Would you repeat every line of the data exactly?

○ ○ ○

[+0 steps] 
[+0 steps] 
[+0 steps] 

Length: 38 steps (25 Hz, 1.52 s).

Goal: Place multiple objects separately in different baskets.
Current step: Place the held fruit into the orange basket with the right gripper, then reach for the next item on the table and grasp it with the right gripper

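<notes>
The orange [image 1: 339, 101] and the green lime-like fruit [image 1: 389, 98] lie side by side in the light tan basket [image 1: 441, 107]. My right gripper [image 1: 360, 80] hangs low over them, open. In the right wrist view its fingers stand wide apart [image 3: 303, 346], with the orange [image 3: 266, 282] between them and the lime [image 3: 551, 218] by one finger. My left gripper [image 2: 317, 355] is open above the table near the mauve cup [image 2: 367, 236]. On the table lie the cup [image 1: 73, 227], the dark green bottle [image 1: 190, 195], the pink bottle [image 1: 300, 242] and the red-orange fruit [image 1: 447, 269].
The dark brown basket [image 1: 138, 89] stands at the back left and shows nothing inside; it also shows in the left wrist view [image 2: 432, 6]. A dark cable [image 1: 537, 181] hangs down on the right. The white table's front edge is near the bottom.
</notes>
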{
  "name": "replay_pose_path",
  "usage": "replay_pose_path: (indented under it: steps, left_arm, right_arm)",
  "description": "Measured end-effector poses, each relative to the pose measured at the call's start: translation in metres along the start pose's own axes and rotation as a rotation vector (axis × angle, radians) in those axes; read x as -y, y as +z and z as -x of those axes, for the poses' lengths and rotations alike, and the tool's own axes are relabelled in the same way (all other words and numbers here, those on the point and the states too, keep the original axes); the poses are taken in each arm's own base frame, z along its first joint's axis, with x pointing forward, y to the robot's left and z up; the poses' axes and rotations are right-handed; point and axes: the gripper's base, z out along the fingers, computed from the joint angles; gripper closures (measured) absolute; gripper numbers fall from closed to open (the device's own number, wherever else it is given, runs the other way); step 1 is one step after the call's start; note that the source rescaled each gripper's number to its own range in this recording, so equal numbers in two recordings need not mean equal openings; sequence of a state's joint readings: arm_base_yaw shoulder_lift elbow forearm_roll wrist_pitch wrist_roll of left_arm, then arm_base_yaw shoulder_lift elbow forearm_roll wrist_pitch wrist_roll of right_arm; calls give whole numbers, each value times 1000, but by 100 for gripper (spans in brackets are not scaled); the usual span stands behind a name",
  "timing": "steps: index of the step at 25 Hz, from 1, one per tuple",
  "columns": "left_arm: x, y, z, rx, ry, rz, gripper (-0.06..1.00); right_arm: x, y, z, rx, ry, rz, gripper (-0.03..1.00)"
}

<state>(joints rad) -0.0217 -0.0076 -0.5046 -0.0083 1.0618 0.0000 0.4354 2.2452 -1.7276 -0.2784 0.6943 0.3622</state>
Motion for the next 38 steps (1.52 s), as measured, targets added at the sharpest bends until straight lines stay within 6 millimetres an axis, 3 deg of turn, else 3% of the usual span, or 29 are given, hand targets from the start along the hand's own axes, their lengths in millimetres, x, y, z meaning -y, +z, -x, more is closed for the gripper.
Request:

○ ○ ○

◆ Response to this task
[+0 steps] 
[+0 steps] 
[+0 steps] 

Length: 38 steps (25 Hz, 1.52 s).

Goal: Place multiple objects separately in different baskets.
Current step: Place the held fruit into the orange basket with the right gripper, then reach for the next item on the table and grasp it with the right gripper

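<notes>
The orange [image 1: 339, 101] and the green lime-like fruit [image 1: 389, 98] lie side by side in the light tan basket [image 1: 441, 107]. My right gripper [image 1: 360, 80] hangs low over them, open. In the right wrist view its fingers stand wide apart [image 3: 303, 346], with the orange [image 3: 266, 282] between them and the lime [image 3: 551, 218] by one finger. My left gripper [image 2: 317, 355] is open above the table near the mauve cup [image 2: 367, 236]. On the table lie the cup [image 1: 73, 227], the dark green bottle [image 1: 190, 195], the pink bottle [image 1: 300, 242] and the red-orange fruit [image 1: 447, 269].
The dark brown basket [image 1: 138, 89] stands at the back left and shows nothing inside; it also shows in the left wrist view [image 2: 432, 6]. A dark cable [image 1: 537, 181] hangs down on the right. The white table's front edge is near the bottom.
</notes>
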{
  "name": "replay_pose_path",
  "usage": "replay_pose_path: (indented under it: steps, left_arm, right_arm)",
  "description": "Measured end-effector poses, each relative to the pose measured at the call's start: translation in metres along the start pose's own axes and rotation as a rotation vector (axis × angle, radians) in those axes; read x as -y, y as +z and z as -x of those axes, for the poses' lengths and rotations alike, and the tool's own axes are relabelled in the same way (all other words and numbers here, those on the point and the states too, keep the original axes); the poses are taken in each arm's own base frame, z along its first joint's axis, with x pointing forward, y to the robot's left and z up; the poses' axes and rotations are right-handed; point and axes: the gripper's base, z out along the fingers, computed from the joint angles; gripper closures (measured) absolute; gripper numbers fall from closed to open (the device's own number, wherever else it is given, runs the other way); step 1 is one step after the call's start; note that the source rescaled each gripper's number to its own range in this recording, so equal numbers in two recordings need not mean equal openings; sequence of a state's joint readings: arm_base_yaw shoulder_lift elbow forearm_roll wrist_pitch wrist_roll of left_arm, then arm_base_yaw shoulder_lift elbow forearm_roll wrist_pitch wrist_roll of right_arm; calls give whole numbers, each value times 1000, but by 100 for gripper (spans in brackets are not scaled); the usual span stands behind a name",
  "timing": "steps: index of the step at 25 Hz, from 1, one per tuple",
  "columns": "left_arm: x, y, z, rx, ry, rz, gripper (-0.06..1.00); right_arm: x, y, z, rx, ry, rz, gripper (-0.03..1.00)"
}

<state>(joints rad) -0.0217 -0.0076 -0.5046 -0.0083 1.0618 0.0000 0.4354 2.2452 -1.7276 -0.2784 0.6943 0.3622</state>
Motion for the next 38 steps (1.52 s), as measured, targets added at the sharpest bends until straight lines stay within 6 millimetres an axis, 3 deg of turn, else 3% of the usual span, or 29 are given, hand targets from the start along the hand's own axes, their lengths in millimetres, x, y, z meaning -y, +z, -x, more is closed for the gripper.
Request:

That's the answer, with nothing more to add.